Well, it would help to know where, approximately, this "video_id" will be. This way, you could read in chunks of a certain size knowing that you will cover the whole string "video_id" entirely within one of the chunks. You also could read the entire file into memory, depending on how big it is.
Is this a video file? If so, then you will need to account for the binary nature of the file, and, of course, its size.

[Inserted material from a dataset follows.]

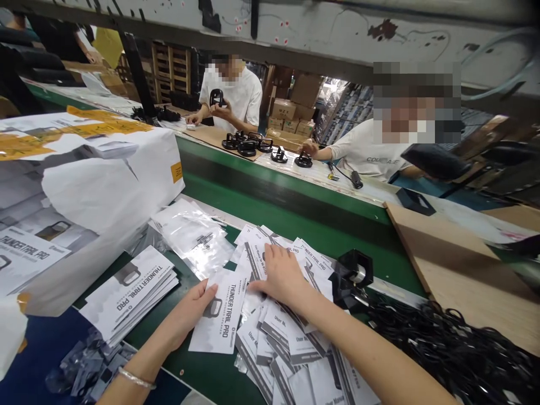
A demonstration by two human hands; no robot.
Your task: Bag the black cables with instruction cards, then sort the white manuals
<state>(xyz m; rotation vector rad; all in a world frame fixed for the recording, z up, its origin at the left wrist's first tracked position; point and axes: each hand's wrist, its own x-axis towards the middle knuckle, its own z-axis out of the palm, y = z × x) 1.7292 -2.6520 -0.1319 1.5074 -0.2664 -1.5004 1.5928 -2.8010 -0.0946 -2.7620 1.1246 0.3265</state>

Say you know that the file is arranged in 1 KB packets of information. Then you can read 1 KB at a time and be assured that you won't split the string "video_id=".
Code:
#include <fstream>
#include <sstream>
#include <string>
#include <iostream>
int main()
{
std::ifstream fi("file path",std::ios::binary);
const unsigned bfsz = 1024;
char* buf = new char[bfsz];
const std::string tag("video_id=");
while(fi.read(buf,bfsz))
{
std::string s(buf);
std::size_t vipos = s.find(tag);
if(vipos == std::string::npos)
continue;
for(unsigned i = 0; i < (bfsz - vipos+tag.size()); ++i)
fi.unget();
fi.read(buf,bfsz);
std::istringstream iss(std::string(buf));
std::getline(iss, s, ';'); //this line produces an error on my compiler, but I think it's standard...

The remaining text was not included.